| WHAT THIS TASK INVOLVES |
Take the material below from its first line through the line containing "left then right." and, please, write those lines again exactly.

| DATA BELOW |
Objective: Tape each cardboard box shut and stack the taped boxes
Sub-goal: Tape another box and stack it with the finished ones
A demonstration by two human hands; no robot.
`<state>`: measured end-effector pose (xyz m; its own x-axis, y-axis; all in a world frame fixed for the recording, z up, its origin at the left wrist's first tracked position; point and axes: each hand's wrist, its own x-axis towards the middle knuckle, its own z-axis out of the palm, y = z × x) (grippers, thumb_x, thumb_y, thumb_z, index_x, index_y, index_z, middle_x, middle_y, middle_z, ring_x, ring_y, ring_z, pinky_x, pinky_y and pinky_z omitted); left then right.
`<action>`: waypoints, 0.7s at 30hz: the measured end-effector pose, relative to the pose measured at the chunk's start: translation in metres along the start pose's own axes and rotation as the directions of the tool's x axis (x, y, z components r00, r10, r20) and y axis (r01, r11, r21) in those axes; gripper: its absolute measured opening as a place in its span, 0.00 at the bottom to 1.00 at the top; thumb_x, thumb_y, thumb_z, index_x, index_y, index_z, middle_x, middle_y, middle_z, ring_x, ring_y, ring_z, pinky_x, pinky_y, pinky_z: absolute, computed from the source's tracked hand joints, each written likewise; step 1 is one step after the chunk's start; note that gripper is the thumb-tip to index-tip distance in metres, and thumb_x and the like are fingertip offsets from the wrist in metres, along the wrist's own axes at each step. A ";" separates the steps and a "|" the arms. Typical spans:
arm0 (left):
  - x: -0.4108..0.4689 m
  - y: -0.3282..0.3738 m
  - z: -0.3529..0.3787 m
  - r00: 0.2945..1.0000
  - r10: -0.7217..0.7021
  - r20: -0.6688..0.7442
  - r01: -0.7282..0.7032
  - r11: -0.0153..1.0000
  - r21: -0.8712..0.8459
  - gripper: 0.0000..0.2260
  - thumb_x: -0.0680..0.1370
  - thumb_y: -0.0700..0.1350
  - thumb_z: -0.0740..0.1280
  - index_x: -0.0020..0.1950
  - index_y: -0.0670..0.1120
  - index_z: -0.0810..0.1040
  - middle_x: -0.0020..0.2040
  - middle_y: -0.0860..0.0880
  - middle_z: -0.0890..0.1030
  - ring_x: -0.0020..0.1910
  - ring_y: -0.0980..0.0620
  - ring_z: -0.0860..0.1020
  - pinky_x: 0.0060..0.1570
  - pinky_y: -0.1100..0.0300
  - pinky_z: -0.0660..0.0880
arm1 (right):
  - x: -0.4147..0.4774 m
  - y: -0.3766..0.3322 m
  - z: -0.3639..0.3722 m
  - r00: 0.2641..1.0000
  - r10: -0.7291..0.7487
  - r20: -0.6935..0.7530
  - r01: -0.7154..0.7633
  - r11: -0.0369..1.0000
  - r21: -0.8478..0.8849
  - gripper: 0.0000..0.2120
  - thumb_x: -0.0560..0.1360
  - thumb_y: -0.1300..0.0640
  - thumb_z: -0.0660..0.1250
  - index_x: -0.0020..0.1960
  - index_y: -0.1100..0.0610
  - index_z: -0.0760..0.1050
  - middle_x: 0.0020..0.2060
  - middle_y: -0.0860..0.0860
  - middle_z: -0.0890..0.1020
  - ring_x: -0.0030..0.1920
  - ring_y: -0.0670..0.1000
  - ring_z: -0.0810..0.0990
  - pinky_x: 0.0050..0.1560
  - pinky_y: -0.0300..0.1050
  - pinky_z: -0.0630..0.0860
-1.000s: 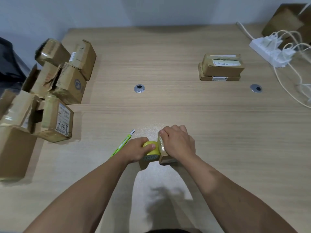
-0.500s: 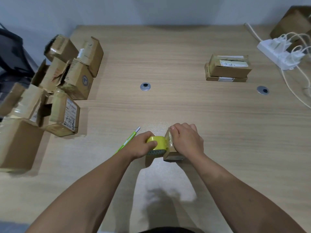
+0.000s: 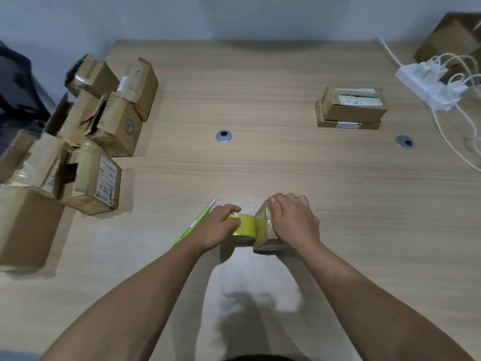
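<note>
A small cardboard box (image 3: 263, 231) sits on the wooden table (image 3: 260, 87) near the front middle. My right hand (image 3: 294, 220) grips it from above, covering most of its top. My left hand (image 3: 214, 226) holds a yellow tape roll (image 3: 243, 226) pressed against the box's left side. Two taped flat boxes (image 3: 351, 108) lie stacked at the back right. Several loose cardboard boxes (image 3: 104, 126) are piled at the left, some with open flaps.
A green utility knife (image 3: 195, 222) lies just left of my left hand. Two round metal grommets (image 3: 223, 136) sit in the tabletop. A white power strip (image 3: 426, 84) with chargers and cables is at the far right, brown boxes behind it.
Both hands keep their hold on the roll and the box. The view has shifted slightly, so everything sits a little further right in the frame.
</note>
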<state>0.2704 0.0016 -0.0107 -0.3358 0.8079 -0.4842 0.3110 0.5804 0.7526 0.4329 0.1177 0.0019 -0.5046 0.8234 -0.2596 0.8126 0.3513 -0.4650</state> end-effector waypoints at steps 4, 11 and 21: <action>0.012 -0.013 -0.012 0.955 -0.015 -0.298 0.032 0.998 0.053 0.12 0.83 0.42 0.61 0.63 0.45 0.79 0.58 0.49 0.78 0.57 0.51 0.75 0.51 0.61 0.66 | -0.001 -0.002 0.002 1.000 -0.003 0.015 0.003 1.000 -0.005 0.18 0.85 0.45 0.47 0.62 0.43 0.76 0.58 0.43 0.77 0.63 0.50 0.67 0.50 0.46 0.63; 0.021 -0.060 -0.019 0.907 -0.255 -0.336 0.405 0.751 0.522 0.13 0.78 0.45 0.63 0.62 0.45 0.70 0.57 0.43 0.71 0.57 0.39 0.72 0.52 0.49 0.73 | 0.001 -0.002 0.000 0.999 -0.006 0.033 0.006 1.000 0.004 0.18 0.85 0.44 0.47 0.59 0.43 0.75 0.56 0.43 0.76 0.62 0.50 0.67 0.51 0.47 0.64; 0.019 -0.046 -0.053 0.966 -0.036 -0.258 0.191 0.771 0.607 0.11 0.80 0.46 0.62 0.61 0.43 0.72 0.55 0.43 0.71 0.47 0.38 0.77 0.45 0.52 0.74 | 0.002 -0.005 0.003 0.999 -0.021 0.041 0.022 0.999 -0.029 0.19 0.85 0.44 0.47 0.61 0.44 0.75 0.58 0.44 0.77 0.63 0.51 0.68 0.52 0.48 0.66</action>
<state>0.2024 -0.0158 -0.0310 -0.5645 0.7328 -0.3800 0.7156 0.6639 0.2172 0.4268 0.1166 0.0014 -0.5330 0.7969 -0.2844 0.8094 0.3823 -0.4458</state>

| SOLUTION TO THE PROBLEM |
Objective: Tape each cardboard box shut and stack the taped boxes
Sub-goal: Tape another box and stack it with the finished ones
A demonstration by two human hands; no robot.
`<state>`: measured end-effector pose (xyz m; its own x-axis, y-axis; all in a world frame fixed for the recording, z up, its origin at the left wrist's first tracked position; point and axes: each hand's wrist, its own x-axis towards the middle knuckle, its own z-axis out of the palm, y = z × x) (grippers, thumb_x, thumb_y, thumb_z, index_x, index_y, index_z, middle_x, middle_y, middle_z, ring_x, ring_y, ring_z, pinky_x, pinky_y and pinky_z omitted); left then right.

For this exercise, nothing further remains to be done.